User activity: Not so bad!
Shipping is down, but usage and adoption is still up. Sort of.
There are 716 million reported owners of crypto (a16z data) but only 40 to 70m active users (90% gap).
That’s still 6.8% of the world population
Perhaps my favorite chart is crypto adoption vs share of unbanked population.
Countries with high unbanked populations have high crypto ownership. Crypto is filling a gap where tradfi banking fails.

In any case, weekly active users are showing bullish signs.
Solana is finally having a revival of active addresses, Ethereum is picking up too (thanks to scaling hardforks!), and Tron’s users never actually left.
The active users of Tron is perhaps the clearest non-speculative usecase in crypto we have.
What Else Has Changed
VC funding:
Crypto VC in 2025 invested $16B (up 44% from 2024).
But deal volume dropped 33%. Larger allocations are being given to fewer companies.

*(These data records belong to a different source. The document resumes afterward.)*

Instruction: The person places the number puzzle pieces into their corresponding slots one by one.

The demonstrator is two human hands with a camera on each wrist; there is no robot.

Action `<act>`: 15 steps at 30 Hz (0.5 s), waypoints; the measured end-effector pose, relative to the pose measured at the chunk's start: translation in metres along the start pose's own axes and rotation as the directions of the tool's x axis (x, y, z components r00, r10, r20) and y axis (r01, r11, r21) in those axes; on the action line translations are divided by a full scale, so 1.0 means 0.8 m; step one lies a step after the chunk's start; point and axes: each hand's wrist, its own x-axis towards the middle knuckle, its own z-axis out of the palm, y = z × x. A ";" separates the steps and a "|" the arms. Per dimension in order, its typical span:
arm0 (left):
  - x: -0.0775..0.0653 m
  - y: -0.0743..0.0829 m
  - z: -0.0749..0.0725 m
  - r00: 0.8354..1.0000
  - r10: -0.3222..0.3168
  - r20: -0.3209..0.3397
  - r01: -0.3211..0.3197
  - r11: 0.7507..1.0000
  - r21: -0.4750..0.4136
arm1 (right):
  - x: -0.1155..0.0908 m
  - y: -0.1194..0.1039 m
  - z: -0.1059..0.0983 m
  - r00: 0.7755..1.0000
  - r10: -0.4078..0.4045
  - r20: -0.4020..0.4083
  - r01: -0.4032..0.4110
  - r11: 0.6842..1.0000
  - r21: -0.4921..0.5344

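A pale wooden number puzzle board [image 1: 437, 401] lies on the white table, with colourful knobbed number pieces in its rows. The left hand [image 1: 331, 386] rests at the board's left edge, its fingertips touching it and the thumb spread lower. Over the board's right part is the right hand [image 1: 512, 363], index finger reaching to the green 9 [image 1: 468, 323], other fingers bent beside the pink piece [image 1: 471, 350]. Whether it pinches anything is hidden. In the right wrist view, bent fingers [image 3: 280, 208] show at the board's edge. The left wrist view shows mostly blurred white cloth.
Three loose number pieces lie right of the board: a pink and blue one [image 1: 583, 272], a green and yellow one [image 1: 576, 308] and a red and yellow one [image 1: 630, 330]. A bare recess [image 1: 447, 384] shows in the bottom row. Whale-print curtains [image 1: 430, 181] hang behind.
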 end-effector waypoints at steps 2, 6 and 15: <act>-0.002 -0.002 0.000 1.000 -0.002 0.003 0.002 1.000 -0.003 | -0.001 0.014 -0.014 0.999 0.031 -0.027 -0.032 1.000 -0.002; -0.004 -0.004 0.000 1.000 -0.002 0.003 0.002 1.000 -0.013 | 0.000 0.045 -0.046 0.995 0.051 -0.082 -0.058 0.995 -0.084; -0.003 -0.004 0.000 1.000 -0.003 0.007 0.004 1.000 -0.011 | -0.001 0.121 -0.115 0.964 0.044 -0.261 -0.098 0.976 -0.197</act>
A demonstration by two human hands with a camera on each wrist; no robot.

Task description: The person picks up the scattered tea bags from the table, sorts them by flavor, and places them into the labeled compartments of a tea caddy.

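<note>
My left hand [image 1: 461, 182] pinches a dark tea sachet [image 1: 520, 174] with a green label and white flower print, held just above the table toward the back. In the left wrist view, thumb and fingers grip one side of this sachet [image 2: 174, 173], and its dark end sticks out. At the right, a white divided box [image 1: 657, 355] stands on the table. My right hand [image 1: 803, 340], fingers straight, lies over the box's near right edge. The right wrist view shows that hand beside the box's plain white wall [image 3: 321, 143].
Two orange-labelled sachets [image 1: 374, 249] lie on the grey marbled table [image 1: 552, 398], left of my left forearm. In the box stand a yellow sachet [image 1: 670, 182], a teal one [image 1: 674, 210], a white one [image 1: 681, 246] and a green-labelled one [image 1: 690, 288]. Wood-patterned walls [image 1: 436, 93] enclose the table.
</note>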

Median seed valuations also increased by 70% since 2023.
Existing well-funded teams have money to keep building, but fewer new teams are getting funded.
Source: Silicon Valley Bank
The low hanging fruit got picked (but AI can revive innovation)
In 2020 you could launch a fork of Compound with minor changes and attract billions in TVL. In 2025 every obvious DeFi primitive exists. New launches need to solve harder problems.
Radical innovations dried out and we’re making incremental innovations.
That’s why I believe we should all be brave and launch our AI vibe coded smart contracts. Many will get rekt, but it would drive innovation!
Consolidation accelerated.
M&A reached all time highs.
In the four quarters ending Q3 2025, 140+ VC backed crypto companies were acquired (59% year over year increase).
Coinbase bought Deribit for $2.9 billion. Kraken paid $1.5 billion for NinjaTrader (Wtf?)
Brian Armstrong said in his interview at Davos that acquisitions would increase.
The survivors are consolidating. But they are not buying our tokens :(
Regulatory clarity changed incentives.
The GENIUS Act passed in July 2025. Circle went public. Five crypto companies got OCC bank charter approval (BitGo, Circle, Fidelity Digital Assets, Paxos, Ripple).
This pushes projects toward compliance focused development (slower, less public) rather than move fast and launch.
Instead of token launches we are getting IPOs. They are boring and crypto natives lose out.
AI dominates crypto-native degen mindshare.
Funding is going to AI. And with it the retail mindshare.
My X timeline is now as filled with AI content as with crypto. Despite my best efforts to mute irrelevant content. I can’t mute them all or my X timeline will only be …me.
A lot of talent and capital that might have gone to crypto is going to AI instead.
What this means to you
The old playbook was to find new launches, ape early, sell at TGE.
That playbook required a constant supply of new launches and prices to keep from dumping.
The new playbook might be: find protocols with actual revenue, hold through the boring infrastructure phase, wait for tradfi integration or adoption to drive real usage.
I wrote about it in my truths and lies post. I believe projects like Pendle, Chainlink, or lending protocols that manage to get institutional adoption will outperform the market.
Or another plan sit in stables and wait for the next wave.
The interesting thing is that crypto usage (stablecoins, DEX volume, protocol fees) is growing while crypto shipping (new launches, developer activity, announcements) is shrinking.
Dictionary definition of consolidation.















Good overview, thanks for putting it together.